Adomian, 30, was born in Omaha and raised in Atlanta. At ten, his family relocated to Los Angeles, a city he knows so well he can “smell the difference between the trees in Burbank versus the trees in Venice.” Impressions are not Adomian’s only skill, but it’s the one he honed first. “Everyone learns how to talk by doing an impression of their parents,” he says. “I’m one of many people who has a highly developed ability to do that.” Adomian fooled around with comedy as a kid and in college, but in 2005 Scott Aukerman, a former Mr. Show writer, tapped Adomian for the excellent Comedy Death-Ray, a live, weekly comedy show a the Upright Citizens Brigade Theatre in Los Angeles, which later became a radio show and now a podcast called Comedy Bang Bang.
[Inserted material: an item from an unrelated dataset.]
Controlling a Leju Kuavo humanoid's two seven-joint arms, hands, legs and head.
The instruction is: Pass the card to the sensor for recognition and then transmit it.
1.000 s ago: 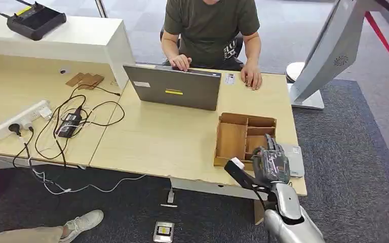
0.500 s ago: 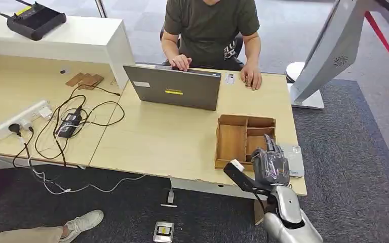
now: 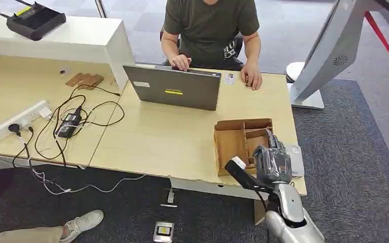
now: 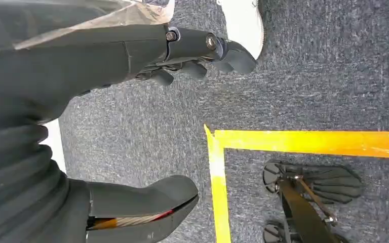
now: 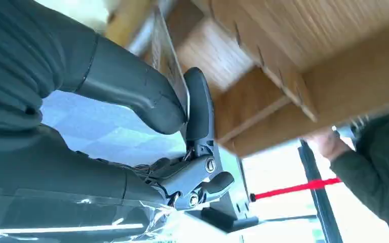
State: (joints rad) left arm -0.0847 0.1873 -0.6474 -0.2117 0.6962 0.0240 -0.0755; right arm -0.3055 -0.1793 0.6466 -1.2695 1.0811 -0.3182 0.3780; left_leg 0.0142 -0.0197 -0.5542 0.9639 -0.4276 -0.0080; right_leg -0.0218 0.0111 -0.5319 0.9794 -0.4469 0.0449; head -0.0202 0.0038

“I’m really happy to be active in this time when it seems like the grip of corporate advertisers and TV producers is lessening the kind of comedy people can encounter across the country,” Adomian says. “We’re still trying to find a way to get money out of it, but at least the creative part seems to have been freed up quite a bit by the Internet.”

In June 2010, Adomian made his Just for Laughs Chicago debut with Comedy Death-Ray, appearing in character as L.A. food critic Merrill Shindler, a man Adomian describes as sounding as if “he has tuna fish and egg stuck in his throat.” Though Shindler himself is off the radar of most Chicagoans, Adomian’s take on him as an obsequious, gluttonous and pedantic fool resonated in a city where food bloggers do cartwheels every time Grant Achatz shits foam.
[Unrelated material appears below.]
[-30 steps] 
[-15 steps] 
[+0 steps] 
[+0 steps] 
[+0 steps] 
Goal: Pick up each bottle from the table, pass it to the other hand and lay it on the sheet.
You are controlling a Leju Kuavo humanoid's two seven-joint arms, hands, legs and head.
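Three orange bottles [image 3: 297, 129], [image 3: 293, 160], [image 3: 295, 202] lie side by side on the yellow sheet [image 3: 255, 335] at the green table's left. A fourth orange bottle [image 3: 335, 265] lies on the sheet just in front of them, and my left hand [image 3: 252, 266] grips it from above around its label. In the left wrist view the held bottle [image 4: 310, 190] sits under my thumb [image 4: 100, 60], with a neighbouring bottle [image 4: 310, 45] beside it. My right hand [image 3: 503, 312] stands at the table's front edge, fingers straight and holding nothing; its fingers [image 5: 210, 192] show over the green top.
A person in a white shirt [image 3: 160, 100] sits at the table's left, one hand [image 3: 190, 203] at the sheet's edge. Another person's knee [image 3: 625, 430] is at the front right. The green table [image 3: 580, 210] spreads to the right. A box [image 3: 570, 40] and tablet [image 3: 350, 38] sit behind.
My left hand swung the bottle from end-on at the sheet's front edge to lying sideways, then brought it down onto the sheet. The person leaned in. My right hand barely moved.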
He killed again when I saw him later that summer in Hollywood at What’s Up Tigerlilly?, an open-mic night co-created by Maria Bamford (appearing at the Mayne Stage Friday 7 and Saturday 8) in a short set the out comedian divided into material that was mainstream and gay-oriented. Adomian has unleashed what he cheekily refers to as his “gay tight five” on unsuspecting crowds in “suburban hell holes full of Republican moms and dads” and recently on Lopez Tonight. “I’m not going to be around for a long time,” says Adomian, “so I like to be able to look at myself in the mirror and say I talked about stuff when I’m not supposed to and didn’t have to. I could be in the closet, but I feel insulted at the idea that I should be.”

For his edgier material, Adomian rips a page from comics like George Carlin and Bill Hicks. “Sometimes in their longer sets they’ll start out with the sillier, funnier stuff, and by the end of the set they’re going into more serious points they want to make,” Adomian says. “I do try and learn from my heroes.”
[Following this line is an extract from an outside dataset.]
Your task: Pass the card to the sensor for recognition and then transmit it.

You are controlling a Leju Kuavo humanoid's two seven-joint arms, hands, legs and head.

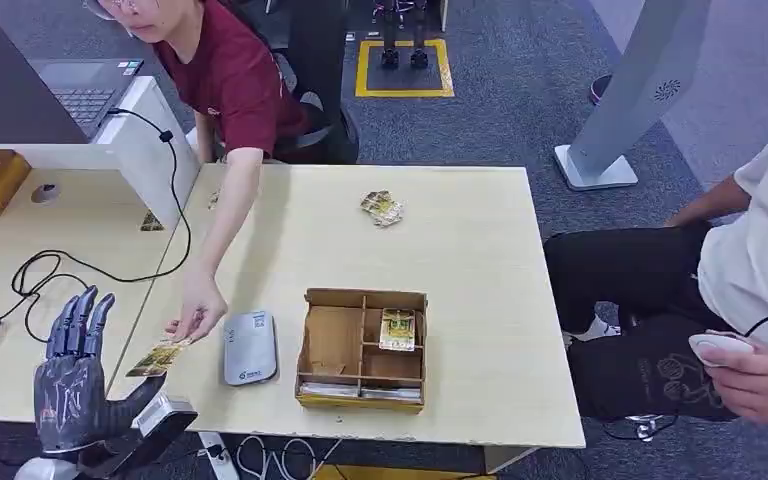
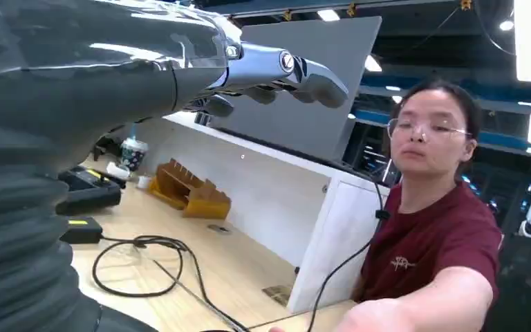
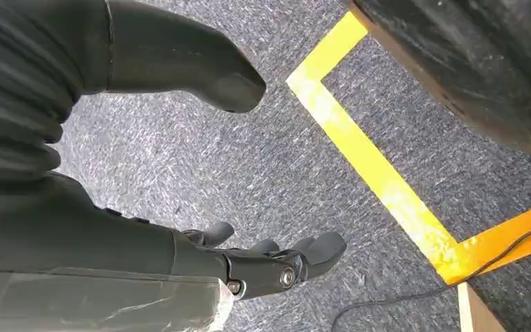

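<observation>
Left hand (image 1: 72,385) raised at 7 o'clock, fingers spread, nothing held. Card (image 1: 157,358) pinched by a person's hand (image 1: 198,308) at the surface (image 1: 480,290) edge, just beside the sensor (image 1: 250,348). Right hand (image 3: 249,259) hung over carpet, fingers apart, nothing held.

Grey carpet floor (image 1: 500,120) with yellow tape square (image 1: 404,68), light wood table (image 1: 480,250), white divider (image 1: 150,150), ceiling strip lights (image 2: 529,38).
</observation>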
Meanwhile, Adomian has temporarily cut himself loose from California and is hitting the comedy scene in New York for the next few months, before returning to L.A. in time for pilot season (he’s previously appeared in a few that haven’t been picked up). “I’ve got my hands in a lot of different pies,” Adomian says. “My hands taste like gooey sweet pie filling.”

James Adomian opens season 12 at the Lincoln Lodge Friday 7.